Jules Michelet, Histoire de France, tome 17, page 334
C’est sur les conseils d'un ministre que cette sortie fut
organisée du château de Versailles en juin 1786. Un peu à la manière de nos
communicants
d’aujourd’hui, la question de l’image, non point comme procédé
photographique, mais de montrer une proximité avec ses sujets. Le terme
"sensibilité" sera employé pour atténuer la maladresse, un élément
compliqué,
parce que Louis Capet était persuadé de sa légitimité inviolable ou
éternelle. S’il a pu dire qu’il aurait aimé être « le roi de Metz », il
ne pouvait s’envisager autrement que roi d'essence divine, et sur ce plan,
il était bien dans l’orthodoxie des Bourbons de France : au-dessus des
lois humaines. Quand la loi échappe aux communs des mortels, que
s’arrogent
de telles exigences et pouvoirs sur une masse sans nom ou indistincte,
- que fallait-il en attendre en retour?
La Révolution n'est pas un bloc !
Aujourd'hui, s'il reste loisible de célébrer la Révolution, il
n'est pas interdit d'en apprécier le pour et le contre, à la faveur
de documents nouveaux et de calculs rétrospectifs. Elle n'apparaît
plus nécessairement comme « un bloc », dont il faille tout accepter.
Les légendes se dissipent. Les réalités se précisent. Impossible de
tout absoudre, comme de tout rejeter. La Révolution garde ses grandes
pages, comme ses grands acteurs. Elle a aussi ses zones d'ombre.

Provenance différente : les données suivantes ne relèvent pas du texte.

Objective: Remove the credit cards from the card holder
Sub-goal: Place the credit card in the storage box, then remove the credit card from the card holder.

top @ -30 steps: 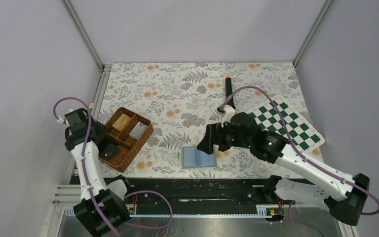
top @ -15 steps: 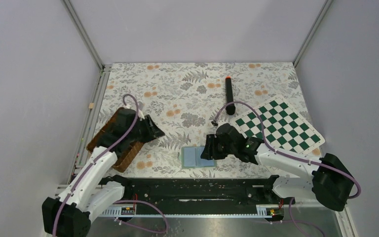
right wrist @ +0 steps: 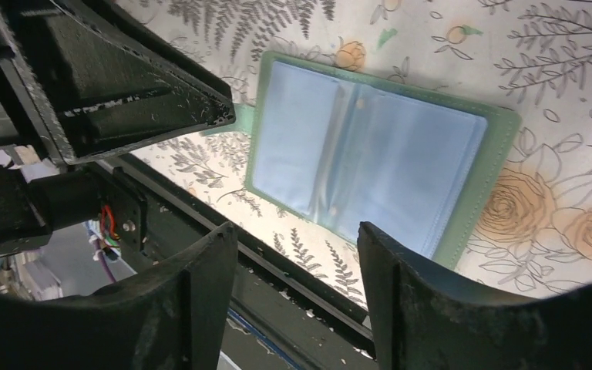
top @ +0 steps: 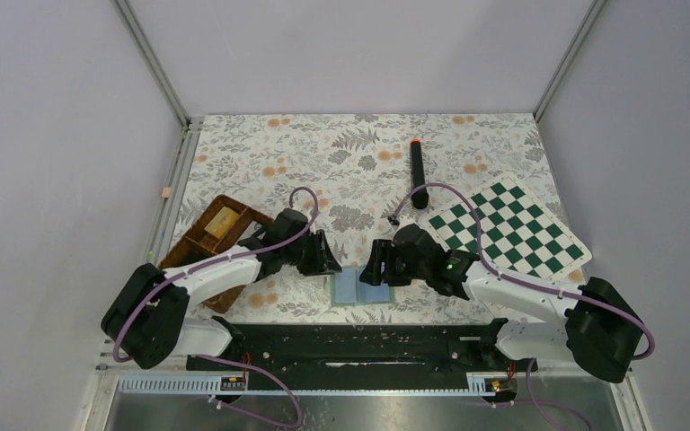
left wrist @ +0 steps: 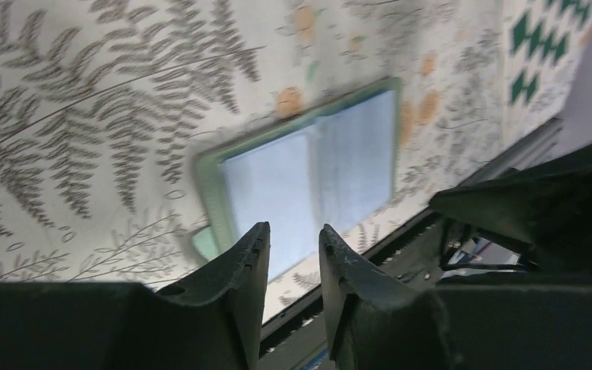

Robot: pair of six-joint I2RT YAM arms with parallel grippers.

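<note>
Here one card holder [top: 350,287] lies open flat at lower centre, by the near edge of the floral cloth [top: 323,171], its pale blue sleeves unreadable for cards; one wicker tray [top: 199,235] at left holds one tan block [top: 223,220]. The left gripper [left wrist: 293,235], narrowly parted, and right gripper [right wrist: 297,231], spread wide, flank it, both empty, with open room above

Plain pale grey walls [top: 359,54] and metal corner posts [top: 149,58] enclose a fern-and-flower patterned tablecloth [top: 323,162].
</note>
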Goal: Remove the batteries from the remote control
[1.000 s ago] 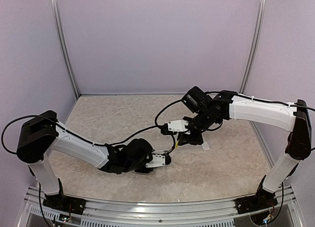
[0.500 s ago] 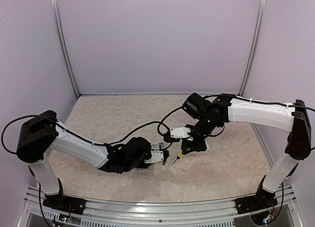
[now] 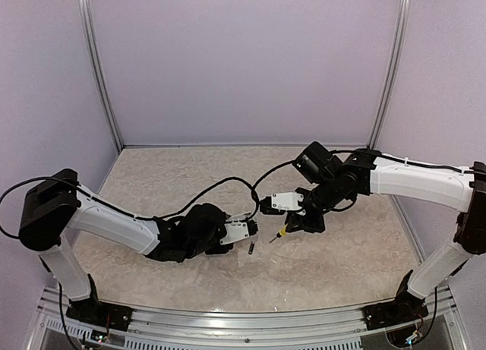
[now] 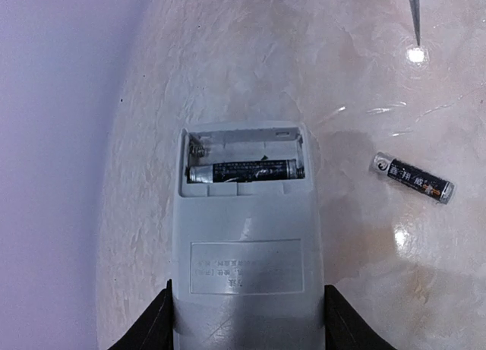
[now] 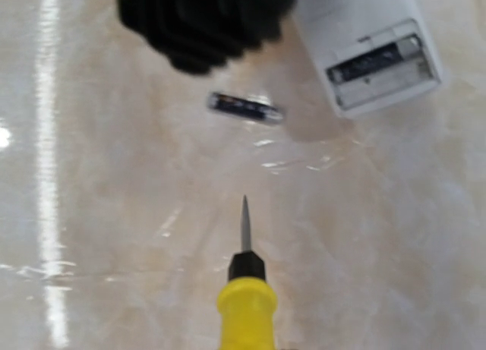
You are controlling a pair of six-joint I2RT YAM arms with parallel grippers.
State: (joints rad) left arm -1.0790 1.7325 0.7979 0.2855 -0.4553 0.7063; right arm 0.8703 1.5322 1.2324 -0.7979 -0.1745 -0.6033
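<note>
The white remote control (image 4: 247, 236) lies back side up between my left gripper's (image 4: 247, 323) jaws, which press on its two long edges. Its compartment is uncovered: one battery (image 4: 243, 170) sits in the nearer slot, and the far slot is bare. A second battery (image 4: 412, 178) lies loose on the table to the remote's right, also seen as a loose battery (image 3: 250, 249) from above. My right gripper (image 3: 298, 222) is shut on the yellow-handled screwdriver (image 5: 244, 297), whose tip (image 5: 244, 217) hangs short of the loose battery (image 5: 245, 108) and touches nothing.
A black cable (image 3: 220, 187) arcs over the table between the two arms. Lilac walls and metal posts (image 3: 99, 77) close in the marbled table (image 3: 167, 175) at the back and sides.
The right gripper with the screwdriver has drawn back to the right, away from the remote. The left gripper has shifted the remote slightly away. A battery now lies loose on the table.
</note>
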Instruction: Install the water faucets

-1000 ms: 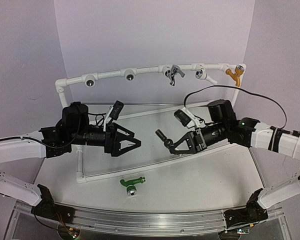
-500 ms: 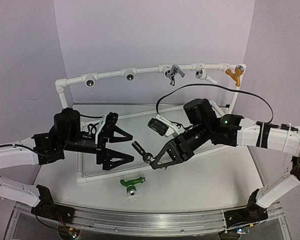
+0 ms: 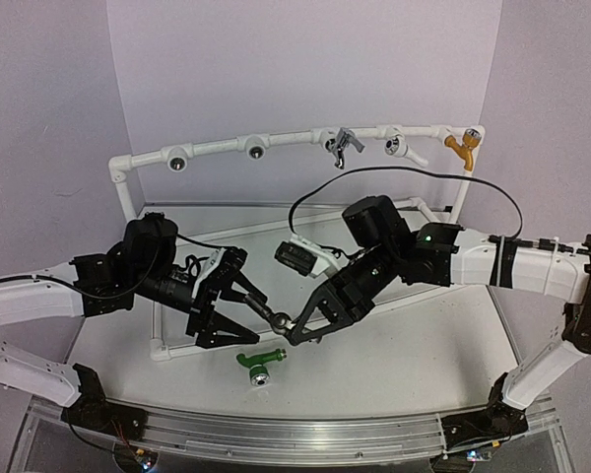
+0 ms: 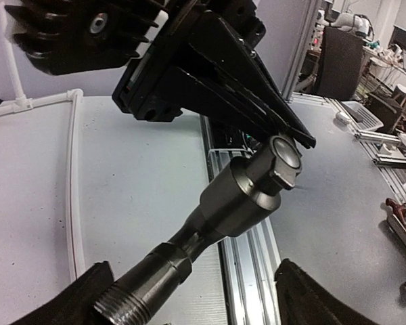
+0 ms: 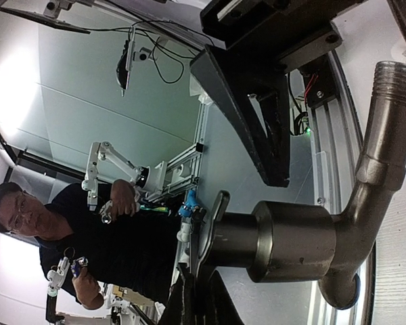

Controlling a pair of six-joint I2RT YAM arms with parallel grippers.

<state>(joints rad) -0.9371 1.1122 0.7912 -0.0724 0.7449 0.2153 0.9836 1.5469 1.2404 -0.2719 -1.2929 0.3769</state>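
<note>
My right gripper (image 3: 295,331) is shut on the lever handle (image 5: 215,227) of the dark brown-black water faucet (image 3: 274,318) and holds it above the table. Its silver-grey body (image 5: 304,250) bends up to a threaded end (image 5: 396,78). In the left wrist view the same faucet (image 4: 247,196) slants down, and its threaded end (image 4: 122,308) lies between the fingers (image 4: 311,301) of my left gripper (image 4: 196,305), close to the left one. The left gripper (image 3: 244,313) is open. The green water faucet (image 3: 259,359) lies on the table near the front.
A white pipe rail (image 3: 217,148) runs along the back with two bare sockets (image 3: 178,162) at its left. A grey tap (image 3: 343,146), a white tap (image 3: 404,148) and an orange tap (image 3: 460,148) sit on it. A low pipe frame (image 3: 160,345) lies on the table.
My right arm has swung left and down with the dark faucet, bringing its threaded end between the left fingers. The left gripper has turned toward it and its jaws have narrowed somewhat.
</note>
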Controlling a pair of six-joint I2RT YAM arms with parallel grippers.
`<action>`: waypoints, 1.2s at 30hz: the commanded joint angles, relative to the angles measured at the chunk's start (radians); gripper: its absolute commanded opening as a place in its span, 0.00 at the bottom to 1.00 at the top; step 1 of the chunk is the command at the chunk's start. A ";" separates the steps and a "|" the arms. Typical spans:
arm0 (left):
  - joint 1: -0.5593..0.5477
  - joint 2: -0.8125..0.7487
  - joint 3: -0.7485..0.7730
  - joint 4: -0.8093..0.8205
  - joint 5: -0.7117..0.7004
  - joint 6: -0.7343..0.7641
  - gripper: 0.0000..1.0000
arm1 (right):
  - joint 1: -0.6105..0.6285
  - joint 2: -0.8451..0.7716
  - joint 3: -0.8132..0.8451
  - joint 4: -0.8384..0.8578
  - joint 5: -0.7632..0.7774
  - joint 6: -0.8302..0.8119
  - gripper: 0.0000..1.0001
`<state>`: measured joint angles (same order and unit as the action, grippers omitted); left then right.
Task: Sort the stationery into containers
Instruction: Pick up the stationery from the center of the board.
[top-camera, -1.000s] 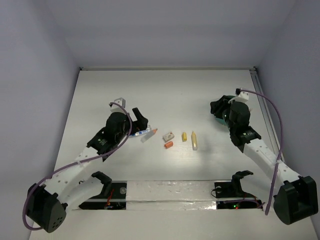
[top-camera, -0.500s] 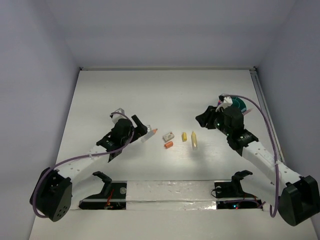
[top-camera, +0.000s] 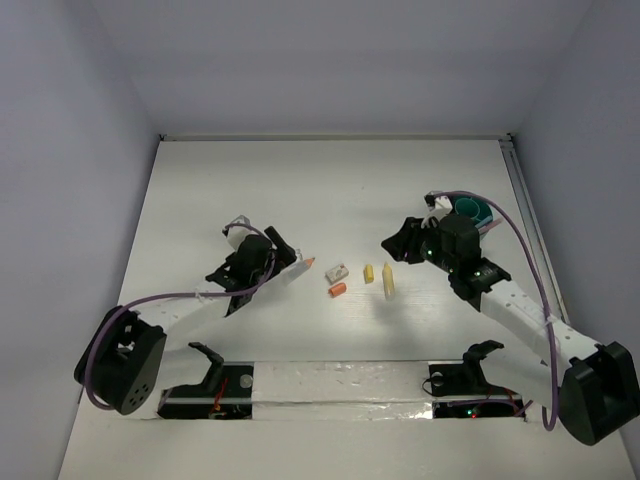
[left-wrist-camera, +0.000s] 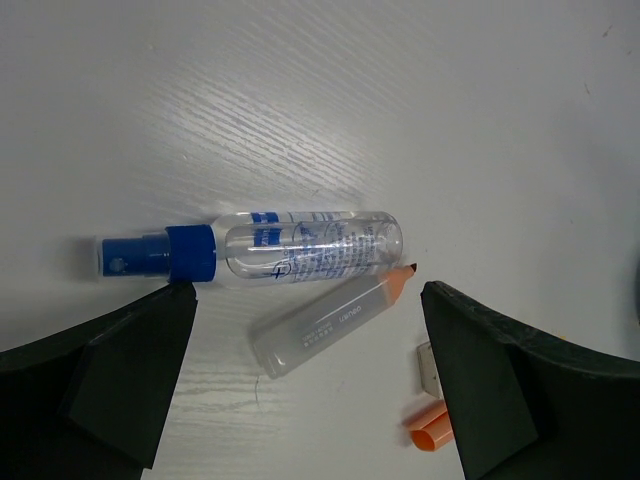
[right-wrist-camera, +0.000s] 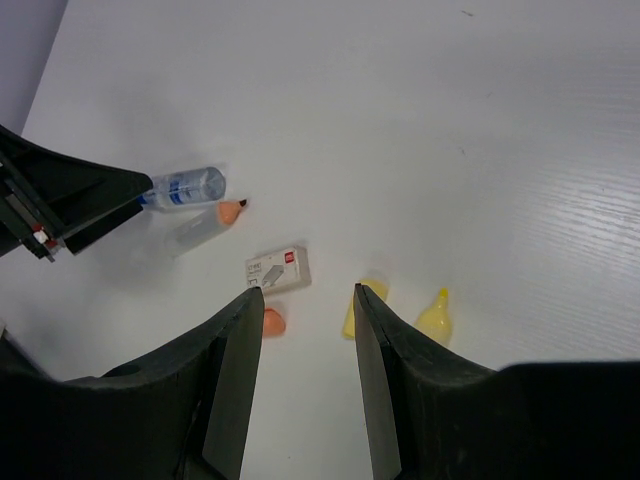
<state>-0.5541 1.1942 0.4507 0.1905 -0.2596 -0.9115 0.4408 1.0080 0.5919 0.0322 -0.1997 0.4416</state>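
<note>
An orange-tipped highlighter (left-wrist-camera: 330, 322) with a clear body lies next to a clear bottle with a blue cap (left-wrist-camera: 290, 245). My left gripper (left-wrist-camera: 310, 390) is open and empty, with its jaws on either side of the highlighter, just above the table. In the top view, the left gripper (top-camera: 277, 256) is beside the highlighter (top-camera: 300, 268). An orange stub (right-wrist-camera: 272, 322), a small white box (right-wrist-camera: 278, 268), a yellow cap (right-wrist-camera: 362, 305) and a yellow marker (right-wrist-camera: 435, 318) lie mid-table. My right gripper (right-wrist-camera: 308, 330) is open and empty above them. The teal organiser (top-camera: 472, 210) stands behind the right arm.
The right gripper (top-camera: 396, 243) hovers just right of the yellow marker (top-camera: 388, 281) in the top view. A rail (top-camera: 525, 200) runs along the table's right edge. A taped strip with mounts (top-camera: 340, 385) lies along the near edge.
My right arm has swung left from over the teal organiser toward the yellow items. My left gripper has come down over the highlighter.
</note>
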 joint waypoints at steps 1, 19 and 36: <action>0.005 0.025 -0.012 0.073 -0.035 -0.021 0.95 | 0.010 0.006 0.013 0.035 -0.024 -0.012 0.47; 0.043 0.165 0.034 0.153 -0.136 -0.010 0.97 | 0.029 0.055 0.017 0.043 -0.060 -0.021 0.47; 0.085 0.026 -0.010 0.124 -0.092 -0.023 0.99 | 0.161 0.600 0.432 -0.020 -0.268 -0.263 0.56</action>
<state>-0.4728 1.3079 0.4545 0.3191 -0.3515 -0.9371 0.5999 1.5108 0.9123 0.0051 -0.3794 0.2810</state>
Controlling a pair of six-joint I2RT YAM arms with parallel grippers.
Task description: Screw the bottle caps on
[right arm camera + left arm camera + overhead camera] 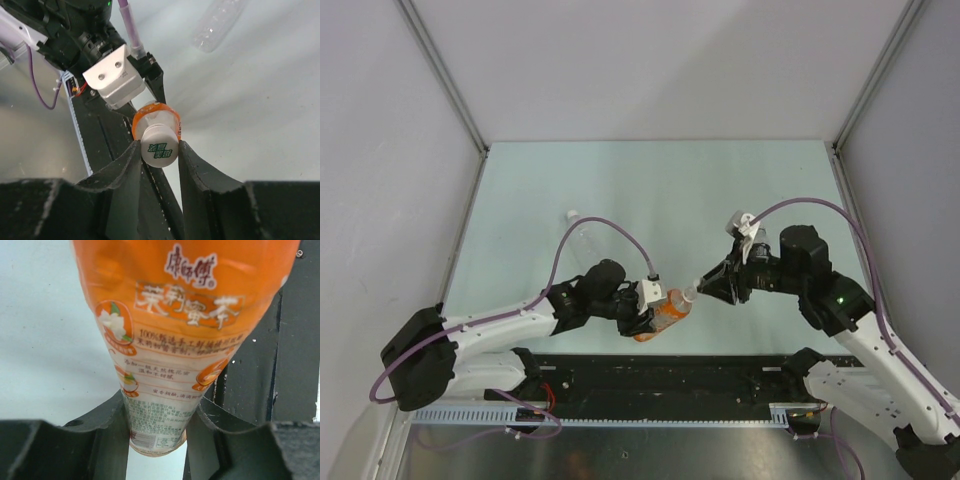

Réné Sédilot - Le coût de la Révolution française
1789 a représenté un bouleversement profond, pour la chronologisation la moins
problématique, nous entrons
de plein fouet dans le monde contemporain. Néanmoins, au risque
d’écorner le mythe
national, la fameuse phrase de Georges Clemenceau la « Révolution est
un bloc » (1891)? Oui, aux vues d’un homme politique, et l’Histoire
n’est
pas que l’histoire des vainqueurs ou des grands de ce monde. Il existe
comme un difficile travail de remise
en ordre des esprits, ou chaque mot doit être pesé, pensé. S'il s'agit
d'enfiler des perles et de toujours mettre en avant le récit classique
ou illustratif des erreurs et légendes, le premier à avoir fait écrire
et imprimer une Histoire de France à sa gloire fut Louis XI.
« L’idée du « bloc » fait d’abord partie de la pensée
contre-révolutionnaire avant être objet une réappropriation
républicaine, après Thermidor. Pourtant elle est très tôt décomposée,
dès Thermidor, aussi par une autre évidence : celle de la pluralité de
l’héritage révolutionnaire. Dès 1796 Constant cherche à terminer la
Révolution sur les acquis de 1789, Babeuf veut la reprendre sur
l’exemple de 1793. Si bien que historiographie révolutionnaire doit
rendre compte de deux réalités difficiles à concilier l’unité et
l’hétérogénéité du phénomène révolutionnaire français. La deuxième ne
cesse de sous-tendre tous les récits du déroulement de l’événement,
pour trouver sa forme classique dans opposition libérale entre 1789 et
1793 ou dans idée des deux révolutions une modérée censitaire, «
bourgeoise » en un mot, l’autre plus avancée plus sociale et «
populaire ». Mais elle n’oblitère pas pour autant la référence à
l’unité, que celle-ci soit pensée à travers la condamnation de la
démocratie moderne comme chez les contre-révolutionnaires, ou sous le
concept de révolution « bourgeoise » comme chez les marxistes ou encore
pour défendre en tant que bloc un événement historique dans toutes ses
modalités, y compris les plus arbitraires comme dans la gauche
jacobine. »
Ran Halévi et François Furet, "l'année 1989" (source Persée.fr - 1998)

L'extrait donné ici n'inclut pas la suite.